## What to produce:
Scan the records for the line containing "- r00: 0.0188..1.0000". From there through the last line, write out each line exactly.

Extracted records
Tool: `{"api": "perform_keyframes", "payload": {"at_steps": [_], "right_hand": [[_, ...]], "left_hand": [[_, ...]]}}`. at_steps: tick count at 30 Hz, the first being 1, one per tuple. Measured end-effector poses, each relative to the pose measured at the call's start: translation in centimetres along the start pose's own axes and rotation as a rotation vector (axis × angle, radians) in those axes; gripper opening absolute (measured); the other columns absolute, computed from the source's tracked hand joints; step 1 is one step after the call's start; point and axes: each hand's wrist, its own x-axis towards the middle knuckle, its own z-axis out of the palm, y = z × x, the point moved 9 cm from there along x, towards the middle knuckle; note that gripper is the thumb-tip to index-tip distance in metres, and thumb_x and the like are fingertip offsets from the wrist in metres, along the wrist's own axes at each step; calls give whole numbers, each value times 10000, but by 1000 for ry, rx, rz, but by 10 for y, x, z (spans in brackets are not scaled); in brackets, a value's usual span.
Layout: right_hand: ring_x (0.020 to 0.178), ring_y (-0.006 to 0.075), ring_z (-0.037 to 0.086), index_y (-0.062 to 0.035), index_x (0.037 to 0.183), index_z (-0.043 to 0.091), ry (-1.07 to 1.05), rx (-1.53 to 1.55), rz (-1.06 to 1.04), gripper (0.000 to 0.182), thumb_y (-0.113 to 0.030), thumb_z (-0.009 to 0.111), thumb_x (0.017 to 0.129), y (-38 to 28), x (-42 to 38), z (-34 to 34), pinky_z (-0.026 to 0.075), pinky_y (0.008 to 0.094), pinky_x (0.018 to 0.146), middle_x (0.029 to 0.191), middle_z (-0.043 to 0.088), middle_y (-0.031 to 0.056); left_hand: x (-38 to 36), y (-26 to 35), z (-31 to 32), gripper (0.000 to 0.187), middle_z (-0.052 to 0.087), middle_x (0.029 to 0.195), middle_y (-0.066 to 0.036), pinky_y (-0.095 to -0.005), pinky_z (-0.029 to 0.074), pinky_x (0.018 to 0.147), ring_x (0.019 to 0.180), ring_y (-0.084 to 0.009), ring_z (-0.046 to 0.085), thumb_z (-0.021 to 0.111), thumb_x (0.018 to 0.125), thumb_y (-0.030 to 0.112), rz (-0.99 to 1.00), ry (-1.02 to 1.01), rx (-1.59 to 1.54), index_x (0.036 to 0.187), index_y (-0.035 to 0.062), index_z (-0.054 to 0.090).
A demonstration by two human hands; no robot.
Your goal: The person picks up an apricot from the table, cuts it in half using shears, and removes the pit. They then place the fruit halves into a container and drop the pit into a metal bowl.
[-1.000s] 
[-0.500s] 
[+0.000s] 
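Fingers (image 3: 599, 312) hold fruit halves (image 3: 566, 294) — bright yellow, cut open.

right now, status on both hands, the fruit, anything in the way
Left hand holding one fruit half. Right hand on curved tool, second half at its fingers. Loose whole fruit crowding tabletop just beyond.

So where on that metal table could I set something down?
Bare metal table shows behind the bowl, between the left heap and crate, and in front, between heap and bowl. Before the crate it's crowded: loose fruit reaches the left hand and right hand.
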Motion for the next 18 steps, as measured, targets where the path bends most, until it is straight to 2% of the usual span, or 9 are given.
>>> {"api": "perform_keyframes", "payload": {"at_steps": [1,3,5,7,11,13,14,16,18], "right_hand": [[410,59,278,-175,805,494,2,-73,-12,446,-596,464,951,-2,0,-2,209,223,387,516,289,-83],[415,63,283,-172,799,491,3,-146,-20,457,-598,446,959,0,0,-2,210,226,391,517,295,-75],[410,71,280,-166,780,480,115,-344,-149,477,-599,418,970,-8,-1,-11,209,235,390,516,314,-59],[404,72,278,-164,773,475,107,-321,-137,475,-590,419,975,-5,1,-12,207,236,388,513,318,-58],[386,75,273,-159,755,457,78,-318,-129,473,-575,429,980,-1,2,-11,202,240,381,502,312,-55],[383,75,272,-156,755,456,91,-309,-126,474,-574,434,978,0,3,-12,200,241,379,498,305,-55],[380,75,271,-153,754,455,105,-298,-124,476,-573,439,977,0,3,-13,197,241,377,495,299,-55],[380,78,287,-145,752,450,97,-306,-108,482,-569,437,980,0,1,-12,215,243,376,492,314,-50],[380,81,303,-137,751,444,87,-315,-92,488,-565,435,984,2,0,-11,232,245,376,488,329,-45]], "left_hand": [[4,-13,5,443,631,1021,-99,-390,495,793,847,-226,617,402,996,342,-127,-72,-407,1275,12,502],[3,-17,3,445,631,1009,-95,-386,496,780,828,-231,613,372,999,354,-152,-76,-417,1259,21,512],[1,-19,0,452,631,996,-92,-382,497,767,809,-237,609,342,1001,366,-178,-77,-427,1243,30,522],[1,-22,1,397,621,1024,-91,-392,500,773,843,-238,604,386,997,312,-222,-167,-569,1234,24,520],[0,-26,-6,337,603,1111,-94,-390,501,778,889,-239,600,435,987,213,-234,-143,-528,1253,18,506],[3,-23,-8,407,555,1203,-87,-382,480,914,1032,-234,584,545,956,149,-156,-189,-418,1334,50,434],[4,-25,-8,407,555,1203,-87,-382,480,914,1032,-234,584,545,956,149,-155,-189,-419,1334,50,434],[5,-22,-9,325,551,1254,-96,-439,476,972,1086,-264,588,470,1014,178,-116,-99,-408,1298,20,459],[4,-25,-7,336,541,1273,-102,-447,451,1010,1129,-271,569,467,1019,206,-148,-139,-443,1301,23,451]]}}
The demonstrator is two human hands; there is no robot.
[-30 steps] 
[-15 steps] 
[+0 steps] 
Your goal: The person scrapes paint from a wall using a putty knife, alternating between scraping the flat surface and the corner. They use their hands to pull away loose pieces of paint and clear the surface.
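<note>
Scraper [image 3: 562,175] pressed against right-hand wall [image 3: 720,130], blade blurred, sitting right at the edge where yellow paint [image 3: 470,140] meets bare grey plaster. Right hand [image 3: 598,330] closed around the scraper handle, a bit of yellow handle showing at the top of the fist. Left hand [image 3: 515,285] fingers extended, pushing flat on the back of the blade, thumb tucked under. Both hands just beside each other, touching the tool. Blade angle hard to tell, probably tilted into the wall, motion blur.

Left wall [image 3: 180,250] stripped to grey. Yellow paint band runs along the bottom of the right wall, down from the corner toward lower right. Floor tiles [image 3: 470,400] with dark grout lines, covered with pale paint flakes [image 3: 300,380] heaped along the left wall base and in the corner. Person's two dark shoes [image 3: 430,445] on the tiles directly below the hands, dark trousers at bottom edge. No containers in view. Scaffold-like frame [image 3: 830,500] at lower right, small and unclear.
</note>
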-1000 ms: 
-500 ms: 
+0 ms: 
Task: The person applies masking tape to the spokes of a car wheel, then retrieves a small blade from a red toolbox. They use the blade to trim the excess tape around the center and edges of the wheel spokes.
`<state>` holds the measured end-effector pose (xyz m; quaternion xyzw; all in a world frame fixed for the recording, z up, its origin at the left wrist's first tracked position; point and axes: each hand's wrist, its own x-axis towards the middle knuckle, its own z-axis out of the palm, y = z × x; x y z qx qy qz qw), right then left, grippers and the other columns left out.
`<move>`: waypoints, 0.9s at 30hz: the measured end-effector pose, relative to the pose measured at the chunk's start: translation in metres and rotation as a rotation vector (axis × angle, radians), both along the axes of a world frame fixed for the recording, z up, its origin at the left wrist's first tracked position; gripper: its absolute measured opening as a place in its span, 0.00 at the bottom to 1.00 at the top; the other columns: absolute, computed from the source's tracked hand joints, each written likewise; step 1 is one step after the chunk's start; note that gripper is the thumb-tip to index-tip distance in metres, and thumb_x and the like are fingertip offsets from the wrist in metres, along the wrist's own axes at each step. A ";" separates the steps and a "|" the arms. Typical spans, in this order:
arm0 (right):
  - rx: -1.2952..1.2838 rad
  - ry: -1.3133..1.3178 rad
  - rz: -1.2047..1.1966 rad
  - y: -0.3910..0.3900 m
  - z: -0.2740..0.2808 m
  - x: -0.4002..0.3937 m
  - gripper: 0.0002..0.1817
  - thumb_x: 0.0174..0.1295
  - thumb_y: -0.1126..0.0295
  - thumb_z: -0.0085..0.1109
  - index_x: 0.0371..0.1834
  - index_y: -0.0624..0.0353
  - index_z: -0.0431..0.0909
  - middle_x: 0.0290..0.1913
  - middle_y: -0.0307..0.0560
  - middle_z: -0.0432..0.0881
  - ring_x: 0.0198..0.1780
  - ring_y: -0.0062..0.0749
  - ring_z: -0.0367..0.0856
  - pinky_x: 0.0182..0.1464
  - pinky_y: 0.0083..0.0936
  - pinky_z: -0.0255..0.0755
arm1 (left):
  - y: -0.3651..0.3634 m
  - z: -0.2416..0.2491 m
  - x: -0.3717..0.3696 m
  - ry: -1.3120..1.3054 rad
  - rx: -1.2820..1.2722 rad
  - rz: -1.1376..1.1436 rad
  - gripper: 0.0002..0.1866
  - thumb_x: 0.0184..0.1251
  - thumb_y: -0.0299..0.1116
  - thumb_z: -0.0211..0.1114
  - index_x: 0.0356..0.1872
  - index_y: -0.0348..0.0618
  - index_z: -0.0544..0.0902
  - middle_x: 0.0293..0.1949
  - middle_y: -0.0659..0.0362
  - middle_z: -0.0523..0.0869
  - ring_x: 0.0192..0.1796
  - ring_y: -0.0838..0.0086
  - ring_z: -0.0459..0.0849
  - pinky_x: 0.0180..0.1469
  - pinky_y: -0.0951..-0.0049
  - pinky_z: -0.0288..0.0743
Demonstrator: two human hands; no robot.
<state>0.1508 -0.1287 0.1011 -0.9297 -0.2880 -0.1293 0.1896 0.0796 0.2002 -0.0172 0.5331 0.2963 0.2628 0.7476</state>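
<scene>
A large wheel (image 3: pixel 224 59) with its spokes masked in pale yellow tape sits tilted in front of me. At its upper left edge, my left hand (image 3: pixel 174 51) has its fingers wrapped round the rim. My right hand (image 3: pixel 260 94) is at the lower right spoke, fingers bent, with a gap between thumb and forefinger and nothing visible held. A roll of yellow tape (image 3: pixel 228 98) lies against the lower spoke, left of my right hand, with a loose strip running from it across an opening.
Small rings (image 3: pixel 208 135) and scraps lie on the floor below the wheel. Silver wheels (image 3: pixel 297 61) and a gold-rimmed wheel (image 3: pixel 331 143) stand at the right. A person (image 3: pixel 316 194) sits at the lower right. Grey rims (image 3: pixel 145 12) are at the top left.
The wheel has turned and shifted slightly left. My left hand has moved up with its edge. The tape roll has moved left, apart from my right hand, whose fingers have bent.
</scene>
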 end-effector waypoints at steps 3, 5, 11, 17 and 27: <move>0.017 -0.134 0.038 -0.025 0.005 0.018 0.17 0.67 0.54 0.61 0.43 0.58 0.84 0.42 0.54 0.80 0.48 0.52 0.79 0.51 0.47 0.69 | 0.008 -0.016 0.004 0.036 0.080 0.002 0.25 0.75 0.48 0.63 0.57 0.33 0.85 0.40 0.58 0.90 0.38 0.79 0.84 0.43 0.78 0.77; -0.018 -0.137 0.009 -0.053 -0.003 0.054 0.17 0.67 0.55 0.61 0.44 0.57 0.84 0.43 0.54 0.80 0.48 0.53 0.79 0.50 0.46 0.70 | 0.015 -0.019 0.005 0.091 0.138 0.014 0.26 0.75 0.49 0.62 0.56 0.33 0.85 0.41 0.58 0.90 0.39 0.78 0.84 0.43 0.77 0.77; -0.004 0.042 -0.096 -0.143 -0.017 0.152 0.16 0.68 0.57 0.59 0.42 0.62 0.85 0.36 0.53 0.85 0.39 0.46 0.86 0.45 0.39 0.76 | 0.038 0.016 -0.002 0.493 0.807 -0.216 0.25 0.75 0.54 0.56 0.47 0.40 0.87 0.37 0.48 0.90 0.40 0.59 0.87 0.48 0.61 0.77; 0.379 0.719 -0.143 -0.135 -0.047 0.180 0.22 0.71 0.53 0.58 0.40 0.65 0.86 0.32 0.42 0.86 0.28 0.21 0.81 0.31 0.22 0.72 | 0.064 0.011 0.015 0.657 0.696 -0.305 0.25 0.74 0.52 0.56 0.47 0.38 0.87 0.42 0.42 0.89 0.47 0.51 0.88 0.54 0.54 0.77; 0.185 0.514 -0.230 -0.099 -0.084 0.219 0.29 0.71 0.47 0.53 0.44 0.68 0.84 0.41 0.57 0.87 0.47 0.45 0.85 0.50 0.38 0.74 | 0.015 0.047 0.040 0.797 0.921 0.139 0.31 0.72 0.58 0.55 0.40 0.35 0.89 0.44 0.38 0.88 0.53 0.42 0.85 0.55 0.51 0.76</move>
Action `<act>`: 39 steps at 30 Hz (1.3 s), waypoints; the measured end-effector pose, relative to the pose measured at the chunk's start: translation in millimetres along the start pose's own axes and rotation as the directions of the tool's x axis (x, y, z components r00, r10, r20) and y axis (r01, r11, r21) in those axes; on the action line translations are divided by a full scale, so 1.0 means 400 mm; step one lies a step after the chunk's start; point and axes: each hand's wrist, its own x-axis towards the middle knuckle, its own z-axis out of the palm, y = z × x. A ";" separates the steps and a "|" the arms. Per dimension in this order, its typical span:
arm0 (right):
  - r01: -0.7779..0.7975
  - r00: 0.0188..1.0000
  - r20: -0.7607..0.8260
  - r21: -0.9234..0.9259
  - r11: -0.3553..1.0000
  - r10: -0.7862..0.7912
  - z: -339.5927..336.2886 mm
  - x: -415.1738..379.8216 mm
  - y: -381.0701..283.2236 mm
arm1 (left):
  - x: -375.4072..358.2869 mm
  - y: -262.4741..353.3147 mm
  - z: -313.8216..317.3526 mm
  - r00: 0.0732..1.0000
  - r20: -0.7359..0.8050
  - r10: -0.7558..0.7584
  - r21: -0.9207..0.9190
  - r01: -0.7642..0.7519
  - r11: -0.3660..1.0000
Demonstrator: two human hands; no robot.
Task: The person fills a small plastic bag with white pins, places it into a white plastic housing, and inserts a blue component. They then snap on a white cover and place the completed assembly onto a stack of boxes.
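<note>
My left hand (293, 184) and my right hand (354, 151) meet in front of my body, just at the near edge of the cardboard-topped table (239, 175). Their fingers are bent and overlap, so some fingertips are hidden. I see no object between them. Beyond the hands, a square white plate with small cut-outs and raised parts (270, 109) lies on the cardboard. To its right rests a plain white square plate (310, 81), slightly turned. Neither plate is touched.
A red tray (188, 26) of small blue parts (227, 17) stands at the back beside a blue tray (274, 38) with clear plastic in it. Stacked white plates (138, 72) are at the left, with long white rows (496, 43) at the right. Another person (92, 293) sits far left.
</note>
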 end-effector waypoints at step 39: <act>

## Task result:
  - r00: 0.0188..1.0000
  - r20: -0.7607..0.8260
  - r21: -0.9234..0.9259
  - r11: -0.3553..1.0000
  - r10: -0.7862..0.7912
  - z: -339.5927..336.2886 mm
  - x: -415.1738..379.8216 mm
  - y: -381.0701..283.2236 mm
arm1 (left):
  - x: -375.4072..358.2869 mm
  - y: -262.4741..353.3147 mm
  - z: -313.8216..317.3526 mm
  - r00: 0.0732..1.0000
  - r20: -0.7359..0.8050
  - r10: -0.7558..0.7584
  - r21: -0.9207..0.9190
  - r01: -0.7642..0.7519
  - r11: -0.3660..1.0000
Demonstrator: two human hands; no robot.
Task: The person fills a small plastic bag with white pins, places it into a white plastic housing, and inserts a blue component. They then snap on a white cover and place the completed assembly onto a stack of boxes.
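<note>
My left hand (293, 184) and my right hand (354, 151) meet in front of my body, just at the near edge of the cardboard-topped table (239, 175). Their fingers are bent and overlap, so some fingertips are hidden. I see no object between them. Beyond the hands, a square white plate with small cut-outs and raised parts (270, 109) lies on the cardboard. To its right rests a plain white square plate (310, 81), slightly turned. Neither plate is touched.
A red tray (188, 26) of small blue parts (227, 17) stands at the back beside a blue tray (274, 38) with clear plastic in it. Stacked white plates (138, 72) are at the left, with long white rows (496, 43) at the right. Another person (92, 293) sits far left.
</note>
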 end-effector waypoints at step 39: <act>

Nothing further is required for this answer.